- **ASSIGNMENT**
Any picture in the listing is left out of the copy; all else is duplicated exactly.
▶
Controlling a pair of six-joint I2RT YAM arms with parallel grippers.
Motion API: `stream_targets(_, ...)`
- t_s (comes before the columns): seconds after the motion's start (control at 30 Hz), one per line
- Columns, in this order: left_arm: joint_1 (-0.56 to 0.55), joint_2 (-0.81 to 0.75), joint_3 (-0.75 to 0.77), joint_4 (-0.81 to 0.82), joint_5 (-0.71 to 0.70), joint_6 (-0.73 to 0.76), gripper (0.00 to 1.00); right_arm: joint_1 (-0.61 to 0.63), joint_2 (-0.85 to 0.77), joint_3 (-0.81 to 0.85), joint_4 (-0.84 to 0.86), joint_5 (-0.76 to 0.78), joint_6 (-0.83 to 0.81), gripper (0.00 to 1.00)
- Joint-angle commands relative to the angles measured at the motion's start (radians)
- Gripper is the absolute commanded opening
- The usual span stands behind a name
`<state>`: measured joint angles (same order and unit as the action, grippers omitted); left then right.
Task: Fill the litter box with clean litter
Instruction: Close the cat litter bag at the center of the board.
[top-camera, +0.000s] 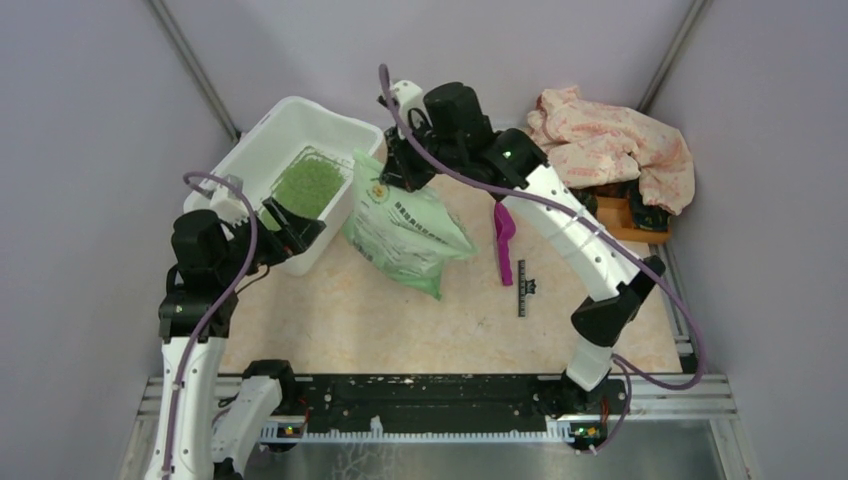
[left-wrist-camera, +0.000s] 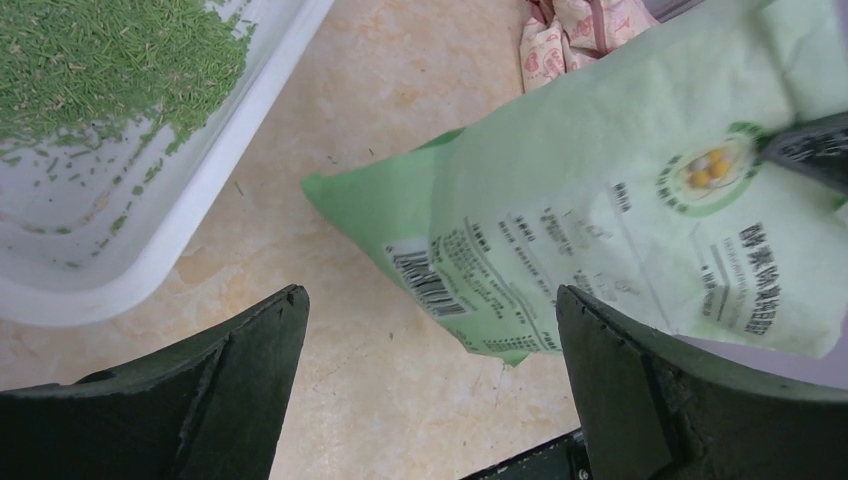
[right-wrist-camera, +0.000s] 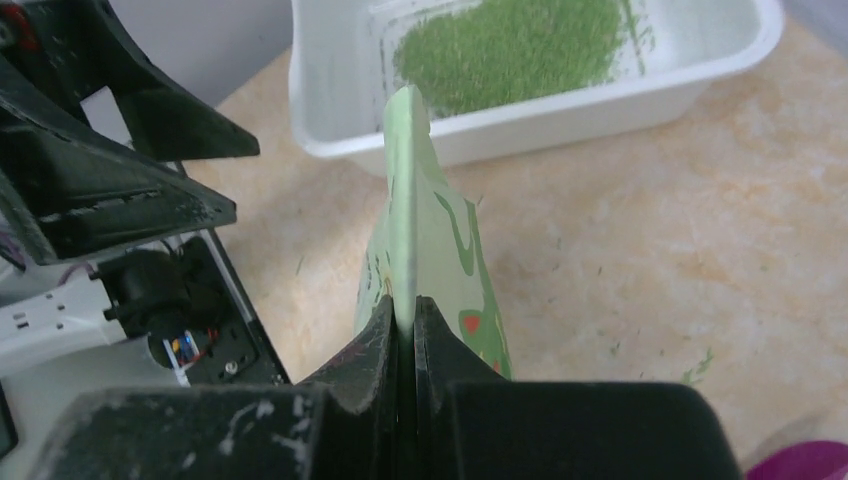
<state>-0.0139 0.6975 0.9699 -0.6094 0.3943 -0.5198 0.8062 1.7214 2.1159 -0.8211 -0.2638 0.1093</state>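
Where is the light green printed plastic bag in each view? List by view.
Top external: light green printed plastic bag at centre.
Left wrist: bag fills the right half.
Right wrist: bag edge-on at centre, pinched by right gripper.
Shared landmark: large white plastic litter box.

White rectangular litter box (top-camera: 262, 150), rounded corners, flared rim, upright, set askew at the far-left corner of the worktop (top-camera: 400, 320), clean litter (top-camera: 308, 186) a fine green patch on its floor, stray granules scattered around it
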Motion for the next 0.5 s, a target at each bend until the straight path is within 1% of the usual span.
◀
- **RESPONSE TO THE TASK**
Controlling a pair of six-joint I2RT YAM arms with parallel grippers.
Motion API: `stream_targets(_, ...)`
- t_s (comes before the columns): seconds after the motion's start (control at 30 Hz), one per line
- Columns, in this order: left_arm: joint_1 (-0.56 to 0.55), joint_2 (-0.81 to 0.75), joint_3 (-0.75 to 0.77), joint_4 (-0.81 to 0.82), joint_5 (-0.71 to 0.70), joint_6 (-0.73 to 0.76), gripper (0.00 to 1.00); right_arm: joint_1 (-0.61 to 0.63), joint_2 (-0.85 to 0.77), joint_3 (-0.81 to 0.85), joint_4 (-0.84 to 0.86), joint_5 (-0.76 to 0.78), joint_6 (-0.83 to 0.81), gripper (0.00 to 1.00)
- Joint-angle commands relative to the angles measured at the motion's start (radians)
- Gripper is the absolute commanded opening
- The usual span stands behind a name
`<state>`: measured joint angles (same order and unit as the action, grippers omitted); left then right.
Task: Fill the litter box with clean litter
Instruction: Close the cat litter bag at the center of the board.
[top-camera, +0.000s] 
[left-wrist-camera, +0.000s] 
[right-wrist-camera, +0.000s] 
<state>-0.0139 0.6975 0.9699 -0.6094 0.3943 -0.5198 0.8062 1.7214 2.1159 -0.8211 -0.2638 0.1093</state>
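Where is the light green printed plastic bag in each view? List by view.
Top external: light green printed plastic bag at centre.
Left wrist: bag fills the right half.
Right wrist: bag edge-on at centre, pinched by right gripper.
Shared landmark: large white plastic litter box.

White rectangular litter box (top-camera: 262, 150), rounded corners, flared rim, upright, set askew at the far-left corner of the worktop (top-camera: 400, 320), clean litter (top-camera: 308, 186) a fine green patch on its floor, stray granules scattered around it
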Motion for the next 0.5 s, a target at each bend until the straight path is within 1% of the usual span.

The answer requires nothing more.